# Monstermud Stone Reaper



## Elvira (Jul 6, 2005)

http://www.meadowbrookmanor.000space.com/index.php?p=1_5_Stone-Reaper

Enjoy


----------



## Trex (Nov 6, 2010)

Wow he is spectacular, great job Elvira!


----------



## Its the Great Pumpkin (Jun 20, 2010)

wow great job!


----------



## sheepies666 (Sep 22, 2003)

Wow! He is AWESOME. I've always wanted to try my hand at something like this, but I have no where to store one.


----------



## Crunch (Oct 23, 2008)

Hmm I was starting to consider make one or a pair until I saw the price tag :S Might be a bit more than I can swallow.

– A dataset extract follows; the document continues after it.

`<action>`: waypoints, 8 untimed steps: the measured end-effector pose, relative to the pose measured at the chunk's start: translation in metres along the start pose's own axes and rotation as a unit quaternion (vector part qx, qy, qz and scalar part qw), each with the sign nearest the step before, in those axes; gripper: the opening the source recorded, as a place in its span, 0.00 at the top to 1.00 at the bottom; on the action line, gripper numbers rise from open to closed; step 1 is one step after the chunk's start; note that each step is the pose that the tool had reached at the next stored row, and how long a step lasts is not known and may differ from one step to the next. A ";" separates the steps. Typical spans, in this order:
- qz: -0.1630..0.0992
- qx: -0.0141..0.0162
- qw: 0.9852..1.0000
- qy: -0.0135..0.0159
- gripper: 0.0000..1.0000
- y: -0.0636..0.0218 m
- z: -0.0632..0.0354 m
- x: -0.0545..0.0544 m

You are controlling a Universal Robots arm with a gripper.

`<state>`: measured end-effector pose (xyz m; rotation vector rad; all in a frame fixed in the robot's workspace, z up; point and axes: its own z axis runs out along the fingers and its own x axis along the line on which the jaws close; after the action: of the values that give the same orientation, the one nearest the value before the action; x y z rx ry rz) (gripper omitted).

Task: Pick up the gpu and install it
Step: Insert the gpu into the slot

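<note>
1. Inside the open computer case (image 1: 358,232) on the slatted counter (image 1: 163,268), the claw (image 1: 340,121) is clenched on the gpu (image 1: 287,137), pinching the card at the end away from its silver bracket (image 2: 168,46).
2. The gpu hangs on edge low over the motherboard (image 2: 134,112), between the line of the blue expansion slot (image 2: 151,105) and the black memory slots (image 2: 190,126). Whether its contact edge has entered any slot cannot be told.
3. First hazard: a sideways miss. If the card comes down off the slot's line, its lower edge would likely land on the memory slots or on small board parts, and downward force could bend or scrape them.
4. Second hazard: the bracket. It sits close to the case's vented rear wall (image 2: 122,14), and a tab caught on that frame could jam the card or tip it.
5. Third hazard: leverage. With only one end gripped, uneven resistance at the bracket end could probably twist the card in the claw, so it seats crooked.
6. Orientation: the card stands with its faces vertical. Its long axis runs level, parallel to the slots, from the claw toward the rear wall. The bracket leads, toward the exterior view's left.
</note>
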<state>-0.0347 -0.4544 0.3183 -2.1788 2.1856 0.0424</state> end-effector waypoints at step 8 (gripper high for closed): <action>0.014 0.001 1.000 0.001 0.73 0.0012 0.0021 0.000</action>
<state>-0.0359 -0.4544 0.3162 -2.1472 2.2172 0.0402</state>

However, I don't think I would make them 7 foot tall either  Perhaps make a shorter 4-5-6 foot tall pair for my front step as statues or greeters or sentries or what-ever you wanna call them.


----------



## halloween71 (Apr 22, 2007)

He looks great!


----------



## Hauntcast (Oct 3, 2007)

very very nice!


----------



## Hallomarine (Aug 21, 2010)

Elvira - first off: NICE JOB! Second: thank you for trying out one of my ideas about spraying MM on first. It seems to work as well as I imagined. My idea was to spray several coats (using small batches of different colors) until I had the desired effect I want. It would be more time consuming, but I think in the long run it will work better. And finally: great tutorial - thanks! HM


----------